Стояла великолепная погода, солнце светило целыми днями, мы трое — Пятница не оставлял нас ни на минуту — много гуляли. Мы изучили все чудесное побережье, от бухты Робин Гуда до Флемборо-Хед. Любовались великолепными бухточками, величавыми утесами и открывающимся за ними видом на вересковую пустошь.

Мы с Габриэлем любили ходить и часто гуляли пешком. А иногда брали напрокат лошадей и уезжали обследовать здешние места, сравнивая эти пустоши с нашими. На берегу мы не раз натыкались па полуразрушенные стены какого-нибудь старинного замка и в один прекрасный день набрели на разрушенное старинное аббатство. Габриэль не мог оторваться от этих руин. Но, как я вскоре заметила, их вид снова поверг его в уныние. В первый раз за все наше свадебное путешествие им овладела прежняя печаль, которую я давала себе слово побороть. Пятница сразу почуял, что Габриэль больше не беззаботен, как все эти дни.

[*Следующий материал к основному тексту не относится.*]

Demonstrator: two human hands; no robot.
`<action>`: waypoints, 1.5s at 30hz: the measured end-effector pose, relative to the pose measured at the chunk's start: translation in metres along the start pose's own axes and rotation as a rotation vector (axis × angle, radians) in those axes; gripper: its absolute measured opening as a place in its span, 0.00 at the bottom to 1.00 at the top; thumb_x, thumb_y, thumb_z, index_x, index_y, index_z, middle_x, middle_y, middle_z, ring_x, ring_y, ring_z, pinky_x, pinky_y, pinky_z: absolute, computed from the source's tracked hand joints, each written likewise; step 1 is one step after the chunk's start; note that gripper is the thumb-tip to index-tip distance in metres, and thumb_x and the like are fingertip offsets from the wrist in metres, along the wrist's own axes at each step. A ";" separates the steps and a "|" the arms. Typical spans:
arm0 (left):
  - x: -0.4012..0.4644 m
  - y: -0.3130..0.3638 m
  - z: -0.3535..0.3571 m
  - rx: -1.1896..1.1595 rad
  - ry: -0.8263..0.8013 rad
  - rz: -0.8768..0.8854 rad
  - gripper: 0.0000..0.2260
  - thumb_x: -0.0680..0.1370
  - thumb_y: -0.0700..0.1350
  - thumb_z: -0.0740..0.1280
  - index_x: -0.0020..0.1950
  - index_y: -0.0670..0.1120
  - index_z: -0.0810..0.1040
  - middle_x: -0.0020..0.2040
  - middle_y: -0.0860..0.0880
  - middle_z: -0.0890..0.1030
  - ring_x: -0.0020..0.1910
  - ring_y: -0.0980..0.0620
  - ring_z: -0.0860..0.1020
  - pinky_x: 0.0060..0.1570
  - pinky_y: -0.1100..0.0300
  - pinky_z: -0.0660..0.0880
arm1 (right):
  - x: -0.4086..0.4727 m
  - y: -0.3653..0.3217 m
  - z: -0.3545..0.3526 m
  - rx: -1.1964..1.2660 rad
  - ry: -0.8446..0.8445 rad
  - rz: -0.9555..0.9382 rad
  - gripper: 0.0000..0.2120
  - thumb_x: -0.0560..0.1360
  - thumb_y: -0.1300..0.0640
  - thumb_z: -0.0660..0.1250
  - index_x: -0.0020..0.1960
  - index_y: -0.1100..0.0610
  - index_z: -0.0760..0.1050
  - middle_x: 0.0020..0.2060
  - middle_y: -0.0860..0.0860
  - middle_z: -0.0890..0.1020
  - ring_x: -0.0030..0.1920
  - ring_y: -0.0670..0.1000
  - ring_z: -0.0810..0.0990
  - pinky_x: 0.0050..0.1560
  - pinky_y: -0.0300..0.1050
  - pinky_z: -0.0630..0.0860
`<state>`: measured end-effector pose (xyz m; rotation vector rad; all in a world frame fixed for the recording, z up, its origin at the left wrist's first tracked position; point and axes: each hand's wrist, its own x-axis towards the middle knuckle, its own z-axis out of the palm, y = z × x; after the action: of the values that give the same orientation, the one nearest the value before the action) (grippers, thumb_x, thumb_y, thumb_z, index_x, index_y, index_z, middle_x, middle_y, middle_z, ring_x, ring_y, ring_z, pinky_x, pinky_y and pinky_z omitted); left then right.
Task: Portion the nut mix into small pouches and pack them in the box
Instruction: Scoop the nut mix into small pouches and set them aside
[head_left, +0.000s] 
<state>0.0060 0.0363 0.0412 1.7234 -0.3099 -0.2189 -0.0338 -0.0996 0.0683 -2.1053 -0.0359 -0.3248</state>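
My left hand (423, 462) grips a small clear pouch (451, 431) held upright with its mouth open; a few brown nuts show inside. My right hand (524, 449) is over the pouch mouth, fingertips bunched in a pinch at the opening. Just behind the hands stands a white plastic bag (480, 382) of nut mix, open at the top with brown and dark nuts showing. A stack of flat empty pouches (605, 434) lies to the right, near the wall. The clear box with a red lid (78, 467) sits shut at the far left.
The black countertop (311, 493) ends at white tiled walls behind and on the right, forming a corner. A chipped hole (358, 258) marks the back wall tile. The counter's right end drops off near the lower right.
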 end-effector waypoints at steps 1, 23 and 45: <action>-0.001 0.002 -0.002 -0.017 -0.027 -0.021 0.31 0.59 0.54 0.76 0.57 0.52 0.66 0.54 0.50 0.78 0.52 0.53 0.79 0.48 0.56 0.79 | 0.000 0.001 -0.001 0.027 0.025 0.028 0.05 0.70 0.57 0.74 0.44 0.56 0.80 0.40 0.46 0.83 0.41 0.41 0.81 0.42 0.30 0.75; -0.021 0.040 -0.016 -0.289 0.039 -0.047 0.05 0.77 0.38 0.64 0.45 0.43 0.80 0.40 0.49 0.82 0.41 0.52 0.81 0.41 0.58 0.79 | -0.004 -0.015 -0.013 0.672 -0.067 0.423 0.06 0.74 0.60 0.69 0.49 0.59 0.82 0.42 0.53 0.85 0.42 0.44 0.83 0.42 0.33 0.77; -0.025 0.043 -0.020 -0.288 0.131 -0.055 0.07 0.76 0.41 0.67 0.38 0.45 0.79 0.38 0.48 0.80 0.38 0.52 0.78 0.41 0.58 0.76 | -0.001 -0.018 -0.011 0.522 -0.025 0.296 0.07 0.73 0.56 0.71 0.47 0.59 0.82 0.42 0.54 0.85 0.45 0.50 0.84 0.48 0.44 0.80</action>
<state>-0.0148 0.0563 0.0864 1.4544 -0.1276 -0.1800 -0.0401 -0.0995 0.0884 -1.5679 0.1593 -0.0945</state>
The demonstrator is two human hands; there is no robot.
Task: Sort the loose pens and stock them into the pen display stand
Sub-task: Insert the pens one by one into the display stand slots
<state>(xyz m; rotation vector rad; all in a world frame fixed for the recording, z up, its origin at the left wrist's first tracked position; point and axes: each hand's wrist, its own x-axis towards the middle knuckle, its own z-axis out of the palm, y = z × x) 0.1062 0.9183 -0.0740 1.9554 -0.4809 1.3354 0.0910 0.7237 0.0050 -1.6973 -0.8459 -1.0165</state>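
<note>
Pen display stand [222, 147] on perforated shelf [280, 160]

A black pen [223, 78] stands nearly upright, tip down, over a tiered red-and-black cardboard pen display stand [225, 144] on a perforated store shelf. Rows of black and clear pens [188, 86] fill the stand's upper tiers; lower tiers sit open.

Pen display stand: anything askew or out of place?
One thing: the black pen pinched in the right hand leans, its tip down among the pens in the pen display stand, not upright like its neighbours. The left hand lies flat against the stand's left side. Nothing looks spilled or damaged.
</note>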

И пока мы разглядывали руины, пес улучил момент и даже начал тереться головой о ногу Габриэля, с мольбой подняв на него глаза, будто хотел напомнить, что нас трое, что мы вместе и поэтому должны быть довольны жизнью. Вот тогда-то я и почувствовала, что мое радостное настроение начинают омрачать легкие облачка тревоги.

— Габриэль, — обратилась я к нему, — это аббатство напоминает тебе Кирклендское?

— Все развалины похожи, — неопределенно ответил он.

Mire хотелось расспросить его поподробней. Я не сомневалась: его что-то беспокоит, и это «что-то» связано с Кирклендским аббатством и «Усладами».

— Сознайся, Габриэль, тебе это сходство неприятно, — не сдержалась я.

Он обнял меня. Я видела, какие усилия он прилагает, чтобы избавиться от одолевающих его мрачных мыслей.

Я быстро перевела разговор:

— Похоже, сейчас начнется дождь. Не лучше ли вернуться в гостиницу?

Он обрадовался, что я не стану засыпать его вопросами, на которые ему пришлось бы давать уклончивые ответы. А я сказала себе, что скоро сама попаду в его, а теперь и мой дом. Там-то я смогу выяснить, в чем причина странного поведения моего мужа. А до той поры остается только ждать. Вот когда узнаю, в чем дело, смогу бороться с тем, что его тревожит. Не допущу, чтобы счастливые дни, которые нам суждено прожить вместе, были чем-то омрачены.